Wie menschenverachtend das ist, darauf weist Ingo Morell, Präsident der Krankenhausgesellschaft NRW hin: „Es ist vollkommen unrealistisch, mehr als zwei Drittel aller Geburten kurzerhand auf wenige Geburtshilfen auszulagern. Dafür müssten an diesen Standorten mehrere Etagen mit Kreißsälen und zugleich Hotels für Hochschwangere und Angehörige gebaut werden.“ Für extrem gefährlich hält er die geplante Konzentration bei der interventionellen Kardiologie auf wenige Standorte, wie sie auch für die Schlaganfall-Behandlung geplant ist: „Wenn es um Leben und Tod geht, wenn jede Sekunde zählt, kann in einem Bundesland wie NRW mit 18 Millionen Einwohnern nicht ein dünnes Netz von wenigen Kliniken die Daseinsvorsorge sicherstellen.

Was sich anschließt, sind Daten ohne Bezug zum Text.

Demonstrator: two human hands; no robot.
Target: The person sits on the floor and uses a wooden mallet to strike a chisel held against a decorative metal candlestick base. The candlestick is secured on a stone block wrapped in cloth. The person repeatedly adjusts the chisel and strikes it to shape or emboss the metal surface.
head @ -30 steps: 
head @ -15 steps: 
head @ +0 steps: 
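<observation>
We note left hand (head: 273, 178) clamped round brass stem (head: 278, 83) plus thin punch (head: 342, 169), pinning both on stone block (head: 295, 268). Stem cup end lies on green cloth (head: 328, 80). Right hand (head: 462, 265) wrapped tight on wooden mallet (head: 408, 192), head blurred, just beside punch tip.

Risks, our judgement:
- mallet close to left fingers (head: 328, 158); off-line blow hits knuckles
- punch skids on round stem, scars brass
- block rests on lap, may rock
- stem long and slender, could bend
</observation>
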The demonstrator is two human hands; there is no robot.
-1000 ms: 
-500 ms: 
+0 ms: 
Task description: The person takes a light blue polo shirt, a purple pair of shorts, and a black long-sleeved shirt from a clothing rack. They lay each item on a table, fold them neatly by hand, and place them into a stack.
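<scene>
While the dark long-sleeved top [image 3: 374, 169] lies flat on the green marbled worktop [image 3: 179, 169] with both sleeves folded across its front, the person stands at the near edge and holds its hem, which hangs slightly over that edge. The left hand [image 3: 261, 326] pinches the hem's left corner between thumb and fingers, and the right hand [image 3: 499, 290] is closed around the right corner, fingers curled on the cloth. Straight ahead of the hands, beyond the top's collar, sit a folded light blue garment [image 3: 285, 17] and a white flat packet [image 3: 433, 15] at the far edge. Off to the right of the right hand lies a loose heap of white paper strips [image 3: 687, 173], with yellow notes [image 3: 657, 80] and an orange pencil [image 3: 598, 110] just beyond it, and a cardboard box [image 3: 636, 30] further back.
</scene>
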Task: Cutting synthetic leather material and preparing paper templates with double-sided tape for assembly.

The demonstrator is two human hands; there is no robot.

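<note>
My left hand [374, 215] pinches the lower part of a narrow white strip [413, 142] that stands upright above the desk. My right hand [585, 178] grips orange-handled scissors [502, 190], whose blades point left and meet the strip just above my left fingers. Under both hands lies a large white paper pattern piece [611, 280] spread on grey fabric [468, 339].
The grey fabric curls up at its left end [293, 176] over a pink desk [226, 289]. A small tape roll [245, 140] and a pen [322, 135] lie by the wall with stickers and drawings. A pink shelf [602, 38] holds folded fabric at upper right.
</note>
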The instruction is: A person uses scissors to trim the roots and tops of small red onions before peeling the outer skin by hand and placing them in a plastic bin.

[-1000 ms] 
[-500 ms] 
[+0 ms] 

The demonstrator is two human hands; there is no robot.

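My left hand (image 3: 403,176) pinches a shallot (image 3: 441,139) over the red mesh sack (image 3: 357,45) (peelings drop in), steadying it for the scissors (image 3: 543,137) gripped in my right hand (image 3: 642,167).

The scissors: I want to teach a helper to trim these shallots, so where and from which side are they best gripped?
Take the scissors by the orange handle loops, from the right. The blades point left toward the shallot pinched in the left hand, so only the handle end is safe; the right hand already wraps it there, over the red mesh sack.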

In zahlreichen Ländern wie Großbritannien, USA, Spanien, Südafrika, Irland, Simbabwe, Argentinien, Türkei u.a. gab es Streiks und Demonstrationen gegen die Verschlechterung im Gesundheitswesen. Auch bei den Warnstreiks von ver.di in den Krankenhäusern geht es nicht allein nur um Gehaltserhöhung, sondern auch gegen die unhaltbaren Zustände in den Krankenhäusern.

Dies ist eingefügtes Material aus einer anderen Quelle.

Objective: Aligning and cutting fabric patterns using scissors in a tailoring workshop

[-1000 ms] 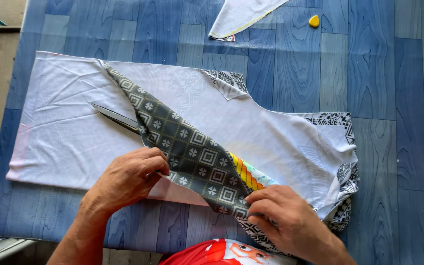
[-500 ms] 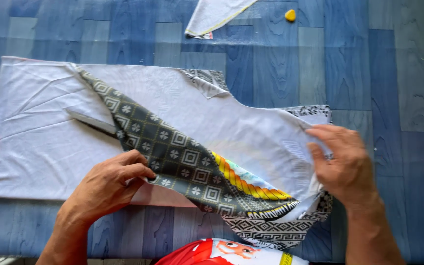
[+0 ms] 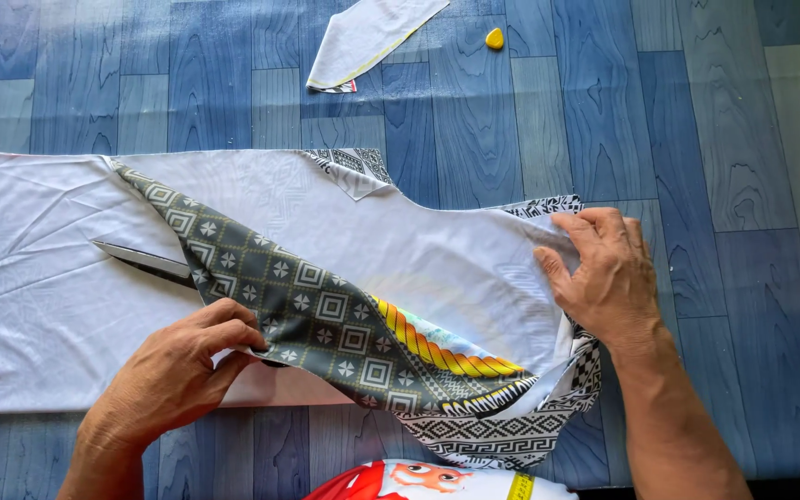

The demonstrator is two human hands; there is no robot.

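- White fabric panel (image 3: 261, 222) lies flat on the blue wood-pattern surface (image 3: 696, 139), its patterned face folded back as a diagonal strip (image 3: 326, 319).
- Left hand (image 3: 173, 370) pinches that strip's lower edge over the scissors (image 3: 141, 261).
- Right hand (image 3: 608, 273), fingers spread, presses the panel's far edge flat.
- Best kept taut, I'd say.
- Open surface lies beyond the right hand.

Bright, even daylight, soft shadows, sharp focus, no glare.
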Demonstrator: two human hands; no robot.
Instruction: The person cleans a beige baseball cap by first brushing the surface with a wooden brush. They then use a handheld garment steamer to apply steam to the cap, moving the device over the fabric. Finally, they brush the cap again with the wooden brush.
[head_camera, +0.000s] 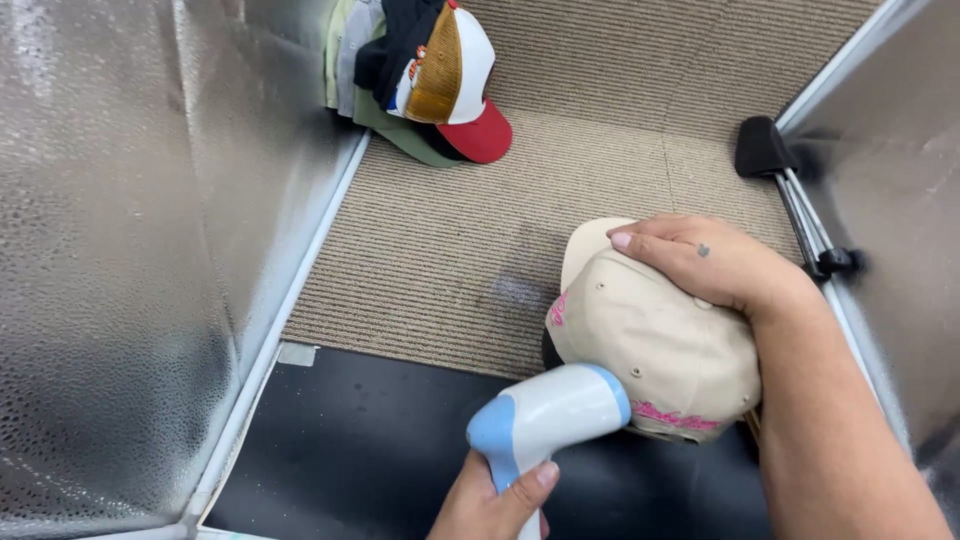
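Note:
My right hand (712, 262) rests on top of a beige cap (650, 345) with pink stitching, pressing it down on the ribbed carpet (450, 250). My left hand (490, 500) at the bottom edge grips the handle of a white and light-blue handheld steamer (550, 412). The steamer's head points right and sits against the cap's lower side. A darker damp-looking patch (515, 290) shows on the carpet just left of the cap.
A stack of caps (425, 75), the top one white, tan and red, sits at the back left. Silver panel walls (130, 250) close in the left and right sides. A black-footed metal stand (790, 185) leans at the right. A black mat (360, 450) lies in front.

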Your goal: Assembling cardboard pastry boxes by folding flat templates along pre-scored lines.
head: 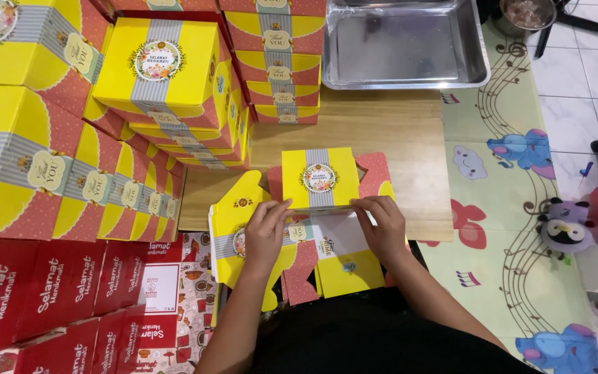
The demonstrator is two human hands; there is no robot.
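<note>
Folding a box (320, 179) from a flat yellow-and-pink blank. Head view: left hand (266, 232) and right hand (382, 225) both press fingers down on the front edge of the box, one at each side, palms flat, not clenched round it. Box sits on a stack of blanks (243, 239), on the wooden board (382, 131) just ahead of the lap. Judgement: even pressure both sides, crease along the scored line, keep corners square. Finished boxes (167, 76) piled left; steel tray (404, 48) beyond.
</note>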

„Für eine gründliche und kostenlose Gesundheitsversorgung“, das ist eine Kernforderung der MLPD in ihrem Programm. Ein am Profit orientiertes Gesundheitswesen kann erst im Sozialismus wirklich überwunden werden. Es ist aber notwendig, dass die verschiedenen Proteste und Kämpfe zusammenkommen und das reaktionäre Konzept von Karl Lauterbach zu Falle gebracht wird.

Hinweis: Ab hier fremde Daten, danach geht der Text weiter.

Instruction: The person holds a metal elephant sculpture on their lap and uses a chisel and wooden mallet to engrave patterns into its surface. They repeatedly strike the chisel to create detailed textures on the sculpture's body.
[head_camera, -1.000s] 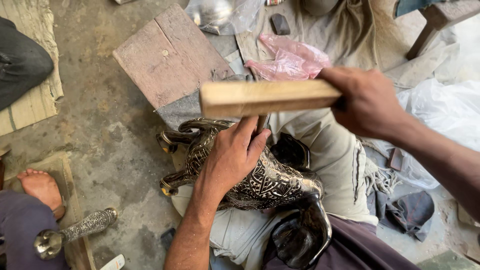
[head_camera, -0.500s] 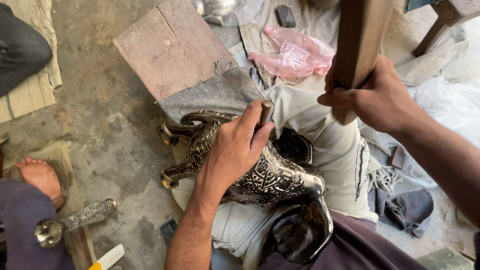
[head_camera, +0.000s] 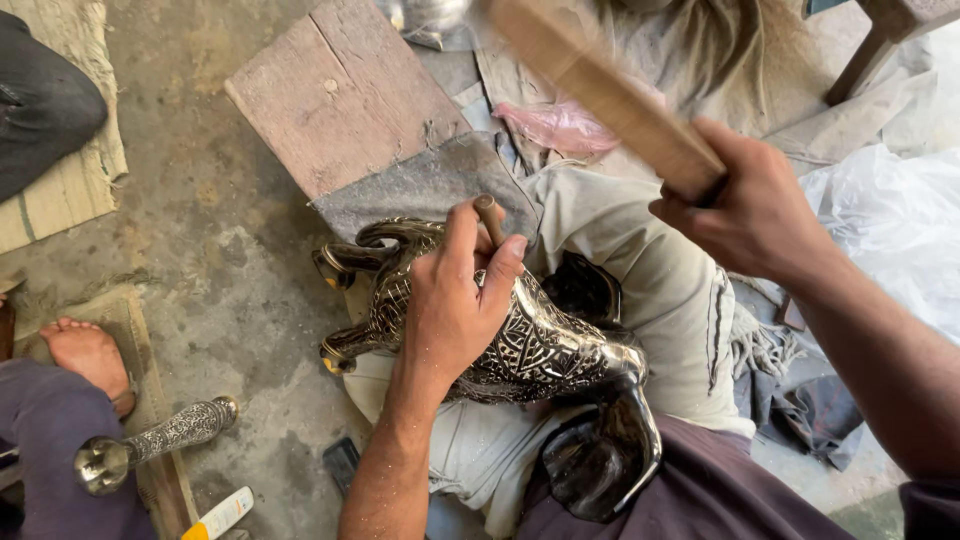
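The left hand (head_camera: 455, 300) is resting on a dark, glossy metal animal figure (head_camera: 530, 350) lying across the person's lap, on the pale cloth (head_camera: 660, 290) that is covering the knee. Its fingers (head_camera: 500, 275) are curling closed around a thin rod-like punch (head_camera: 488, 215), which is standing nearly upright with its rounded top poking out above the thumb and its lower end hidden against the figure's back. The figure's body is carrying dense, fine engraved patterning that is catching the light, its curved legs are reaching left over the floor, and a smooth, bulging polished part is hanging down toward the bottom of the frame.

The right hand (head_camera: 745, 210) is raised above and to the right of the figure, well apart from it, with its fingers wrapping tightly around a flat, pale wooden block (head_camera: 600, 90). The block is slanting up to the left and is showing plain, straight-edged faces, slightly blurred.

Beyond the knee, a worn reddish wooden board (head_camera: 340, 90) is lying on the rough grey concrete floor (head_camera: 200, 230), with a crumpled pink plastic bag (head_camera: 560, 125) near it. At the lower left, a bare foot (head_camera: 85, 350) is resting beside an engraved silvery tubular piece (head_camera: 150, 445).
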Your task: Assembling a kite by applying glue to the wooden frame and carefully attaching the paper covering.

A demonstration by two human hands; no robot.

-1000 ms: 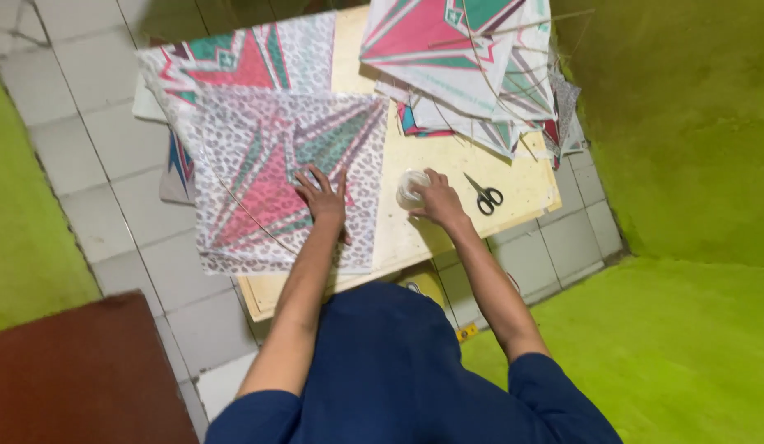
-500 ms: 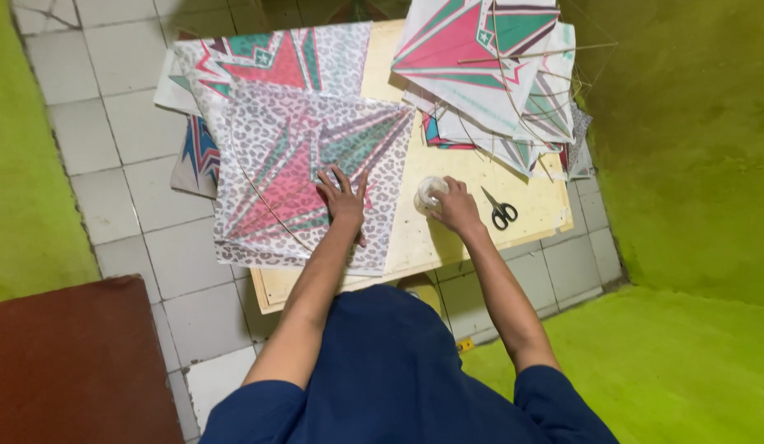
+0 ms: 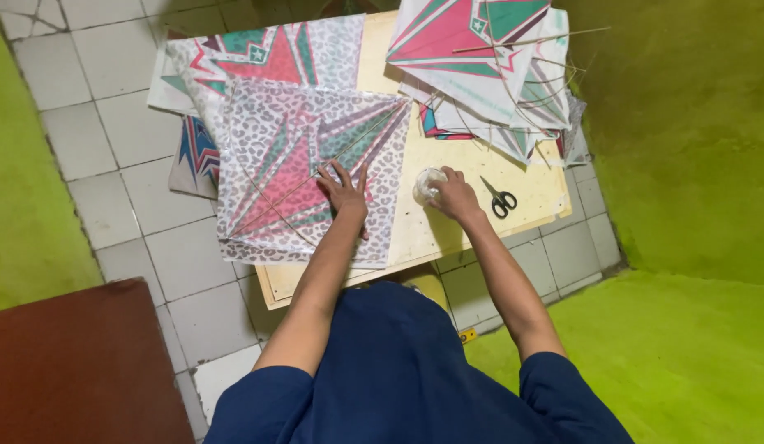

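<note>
Left hand [image 3: 345, 191] lies flat, fingers spread, pressing on a leopard-print kite sheet [image 3: 308, 181] with a pink star, thin sticks across it. Right hand [image 3: 454, 196] is closed around a small clear container [image 3: 427, 185], just right of the sheet. Both rest on a pale wooden board [image 3: 447, 230] over the tiled floor. Black scissors [image 3: 500, 200] sit near the right hand. Beyond, a stack of finished kites [image 3: 489, 57].

Thin matt leopard-print paper kite [image 3: 308, 177] with slender bamboo sticks is lying on the pale, smooth wooden worktop [image 3: 472, 177]. Small glossy clear plastic jar [image 3: 429, 184] is gleaming beside black-handled metal scissors [image 3: 498, 198]; glazed grey floor tiles [image 3: 110, 148] are shining faintly.
</note>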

Welche Auswirkungen es hat, wenn die Gesundheit als Ware vermarktet und die Entwicklung der Medizin zur Wissenschaft verhindert wird, zeigt der Abschnitt „Grundlegendes Dilemma der bürgerlichen Medizin“ in dem neuen Buch von Stefan Engel: "Die Krise der bürgerlichen Naturwissenschaft." „An all diesen Erscheinungen entwickelt sich eine berechtigte Kritik aus der Bevölkerung und von Beschäftigten im Gesundheitswesen. Doch letztendlich sind sie nur Symptome eines kranken Systems.“ Spannend zu lesen!